Empress of Mars: The Fact File

The read through for Empress of Mars took place on Wednesday, 11 January, 2017. Shooting began on Friday, 27 January with the main shoot wrapping on Wednesday, 22 February.

An Ice Warrior from the Second Doctor story The Ice Warriors

2017 is the fiftieth anniversary of the Ice Warriors who first appeared in a Second Doctor adventure called (funnily enough) The Ice Warriors. An immediate hit, they returned 13 months later in The Seeds of Death. When they next encountered the Doctor, in 1972’s The Curse of Peladon, we learnt the race had become peaceful and intent on seeing justice done throughout the cosmos. Two years later, however, we saw a faction of the Martian race had returned to their old, evil ways in The Monster of Peladon. After a gap of almost four decades the Ice Warriors returned in the 2013 adventure, Cold War, by Mark Gatiss.

Empress of Mars was written by Mark Gatiss. Aside from starring in The Lazarus Experiment and The Wedding of River Song, he’s one of the few people to have written for the Ninth Doctor (The Unquiet Dead), the Tenth Doctor (The Idiot’s Lantern), the Eleventh (Victory of the Daleks, etc) and the current Doctor (Robot of Sherwood and Sleep No More).
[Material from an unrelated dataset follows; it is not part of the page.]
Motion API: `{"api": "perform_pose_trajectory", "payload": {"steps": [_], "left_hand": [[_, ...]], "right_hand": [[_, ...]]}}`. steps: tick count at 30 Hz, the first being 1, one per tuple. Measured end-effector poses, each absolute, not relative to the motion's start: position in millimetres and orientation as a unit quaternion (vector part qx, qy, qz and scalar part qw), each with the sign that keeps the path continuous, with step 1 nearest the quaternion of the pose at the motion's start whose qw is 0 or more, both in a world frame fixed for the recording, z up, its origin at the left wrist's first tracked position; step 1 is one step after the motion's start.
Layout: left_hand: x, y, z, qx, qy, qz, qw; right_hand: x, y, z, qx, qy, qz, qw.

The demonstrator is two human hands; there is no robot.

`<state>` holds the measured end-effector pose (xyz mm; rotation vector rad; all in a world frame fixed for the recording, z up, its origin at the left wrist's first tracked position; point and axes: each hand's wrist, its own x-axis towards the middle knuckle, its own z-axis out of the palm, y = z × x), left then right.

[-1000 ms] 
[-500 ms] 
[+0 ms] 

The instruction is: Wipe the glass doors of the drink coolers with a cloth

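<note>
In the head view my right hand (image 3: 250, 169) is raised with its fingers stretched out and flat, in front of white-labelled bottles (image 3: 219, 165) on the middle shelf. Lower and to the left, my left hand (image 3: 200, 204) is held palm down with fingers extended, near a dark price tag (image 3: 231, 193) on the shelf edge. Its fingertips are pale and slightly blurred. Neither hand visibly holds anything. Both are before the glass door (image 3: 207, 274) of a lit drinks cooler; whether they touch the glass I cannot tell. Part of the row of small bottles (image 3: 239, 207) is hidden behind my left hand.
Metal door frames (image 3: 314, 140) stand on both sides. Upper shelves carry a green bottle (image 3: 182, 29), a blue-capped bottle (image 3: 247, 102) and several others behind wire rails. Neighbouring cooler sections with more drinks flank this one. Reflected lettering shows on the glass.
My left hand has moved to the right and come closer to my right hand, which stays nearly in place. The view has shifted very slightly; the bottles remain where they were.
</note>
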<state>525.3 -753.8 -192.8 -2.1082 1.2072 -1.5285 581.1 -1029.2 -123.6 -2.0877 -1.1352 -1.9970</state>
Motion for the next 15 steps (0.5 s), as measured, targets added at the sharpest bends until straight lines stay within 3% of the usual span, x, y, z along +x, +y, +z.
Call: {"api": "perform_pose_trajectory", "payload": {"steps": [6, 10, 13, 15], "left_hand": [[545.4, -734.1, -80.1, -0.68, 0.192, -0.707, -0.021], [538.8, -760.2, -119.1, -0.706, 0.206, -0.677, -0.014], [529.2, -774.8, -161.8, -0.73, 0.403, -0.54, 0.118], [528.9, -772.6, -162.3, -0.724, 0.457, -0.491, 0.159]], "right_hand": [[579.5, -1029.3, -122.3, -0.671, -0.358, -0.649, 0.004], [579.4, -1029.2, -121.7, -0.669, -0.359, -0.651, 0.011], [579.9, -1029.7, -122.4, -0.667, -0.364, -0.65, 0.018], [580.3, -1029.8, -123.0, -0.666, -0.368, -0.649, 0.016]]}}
Despite having penned so many fantastic adventures in the past he’s on record as saying Empress of Mars is the story he always wanted to write!

“By the moons I honour thee…” The Doctor uses the same formal salutation to ‘Friday’ as Clara used for Skaldak in Cold War, when he instructed her how to great the Martian Marshall.

Bill mentions several films by name in Empress of Mars, but the Doctor references one of the most popular franchises in movie history when he muses, ‘I’ve a bad feeling about this…’ The line and variations of it have featured in Star Wars stories – films, games, books and more – since A New Hope back in 1977.

‘RHIP, son…’ Empress of Mars reveals what these four letters stand for, but long-time fans of the show would already have known. In Day of the Daleks, Jo Grant sneaks some night-time provisions to a ‘famished’ Sergeant Benton. Before he can tuck into them, Captain Mike Yates arrives, reprimands Benton and tells him to go and check on a patrol. When the sergeant has disappeared, Yates thanks Jo for the food and tells her, ‘RHIP, Jo.’ She replies, ‘Pardon?’ and he explains, ‘Rank has its privileges…’

Alpha Centauri in The Curse of Peladon

‘I never want to see red again in all my puff…’ The expression ‘in all my puff’ means ‘in all my life’ with the word puff doubling for ‘life’ due to its connection with ‘breath’. The word has been used informally in this sense by writers as varied as PG Wodehouse and James Joyce. The phrase was also heard in The Talons of Weng-Chiang… When a corpse was pulled from the Thames in episode one of the adventure, a horrified old woman watching the scene comments, ‘Never seen anything like it in all my puff!’ before colourfully adding, ‘Make an ’orse sick, that would!’

The sonic screwdriver’s ineffectiveness against wood is long established and during In the Forest of the Night, the Doctor tells Maebh, ‘It [the sonic] interacts with any form of communication you care to mention. Sadly, trees have no moving parts and don’t communicate…’ And in Night Terrors, written by Mark Gatiss, the Time Lord tells Alex, ‘I’ve got to invent a setting for wood. It’s embarrassing…’

This isn’t the first adventure to take place in 1881. Back on Earth in that year, the First Doctor was brushing shoulders with legends like Wyatt Earp, Johnny Ringo and Doc Holliday in The Gunfighters.

Alpha Centauri is back! Previously seen in 1972 and 1974 in the The Curse of Peladon and The Monster of Peladon, the Doctor’s old friend returns to our screens for the first time in 43 years! The character is again voiced by Ysanne Churchman who played the role back in the 70s. So it’s a warm welcome back to both Alpha Centauri and Ysanne!